Fish growth is commonly estimated from length-at-age data obtained from otoliths. There are several techniques for estimating length-at-age from otoliths including 1) direct observed counts of annual increments; 2) age adjustment based on a categorization of otolith margins; 3) age adjustment based on known periods of spawning and annuli formation; 4) back-calculation to all annuli, and 5) back-calculation to the last annulus only. In this study we compared growth estimates (von Bertalanffy growth functions) obtained from the above five methods for estimating length-at-age from otoliths for two large scombrids: narrow-barred Spanish mackerel (Scomberomorus commerson) and broad-barred king mackerel (Scomberomorus semifasciatus). Likelihood ratio tests revealed that the largest differences in growth occurred between the back-calculation methods and the observed and adjusted methods for both species of mackerel. The pattern, however, was more pronounced for S. commerson than for S. semifasciatus, because of the pronounced effect of gear selectivity demonstrated for S. commerson. We propose a method of substituting length-at-age data from observed or adjusted methods with back-calculated length-at-age data to provide more appropriate estimates of population growth than those obtained with the individual methods alone, particularly when faster growing young fish are disproportionately selected for. Substitution of observed or adjusted length-at-age data with back-calculated length-at-age data provided more realistic estimates of length for younger ages than observed or adjusted methods as well as more realistic estimates of mean maximum length than those derived from backcalculation methods alone.

Age validation, growth, mortality, and demographic modeling of spotted gully shark (Triakis megalopterus) from the southeast coast of South Africa

This study documents validation of vertebral band-pair formation in spotted gully shark (Triakis megalopterus) with the use of fluorochrome injection and tagging of captive and wild sharks over a 21-year period. Growth and mortality rates of T. megalopterus were also estimated and a demographic analysis of the species was conducted. Of the 23 OTC (oxytetracycline) -marked vertebrae examined (12 from captive and 11 from wild sharks), seven vertebrae (three from captive and four from wild sharks) exhibited chelation of the OTC and fluoresced under ultraviolet light.
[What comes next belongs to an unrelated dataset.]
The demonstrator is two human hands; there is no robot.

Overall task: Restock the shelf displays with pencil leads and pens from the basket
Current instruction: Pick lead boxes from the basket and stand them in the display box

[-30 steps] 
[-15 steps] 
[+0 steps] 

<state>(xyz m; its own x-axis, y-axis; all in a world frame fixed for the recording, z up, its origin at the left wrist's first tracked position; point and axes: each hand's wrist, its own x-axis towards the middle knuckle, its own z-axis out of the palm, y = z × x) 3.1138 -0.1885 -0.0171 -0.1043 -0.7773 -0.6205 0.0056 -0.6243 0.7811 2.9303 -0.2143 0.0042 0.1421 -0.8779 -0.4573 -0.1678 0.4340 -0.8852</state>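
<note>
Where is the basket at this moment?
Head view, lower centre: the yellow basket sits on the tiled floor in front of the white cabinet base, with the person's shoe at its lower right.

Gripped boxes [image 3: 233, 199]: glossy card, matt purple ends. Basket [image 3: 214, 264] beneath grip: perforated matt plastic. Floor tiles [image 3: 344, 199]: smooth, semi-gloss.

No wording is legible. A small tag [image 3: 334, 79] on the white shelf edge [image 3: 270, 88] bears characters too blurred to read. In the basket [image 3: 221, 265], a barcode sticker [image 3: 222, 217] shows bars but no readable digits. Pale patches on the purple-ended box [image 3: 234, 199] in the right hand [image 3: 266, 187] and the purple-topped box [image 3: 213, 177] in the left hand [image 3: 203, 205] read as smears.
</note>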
It was concluded that a single opaque and translucent band pair was deposited annually up to at least 25 years of age, the maximum age recorded. Reader precision was assessed by using an index of average percent error calculated at 5%. No significant differences were found between male and female growth patterns (P>0.05), and von Bertalanffy growth model parameters for combined sexes were estimated to be L∞=1711.07 mm TL, k=0.11/yr and t0=–2.43 yr (n=86). Natural mortality was estimated at 0.17/yr. Age at maturity was estimated at 11 years for males and 15 years for females. Results of the demographic analysis showed that the population, in the absence of fishing mortality, was stable and not significantly different from zero and particularly sensitive to overfishing. At the current age at first capture and natural mortality rate, the fishing mortality rate required to result in negative population growth was low at F>0.004/ yr. Elasticity analysis revealed that juvenile survival was the principal factor in explaining variability in population growth rate.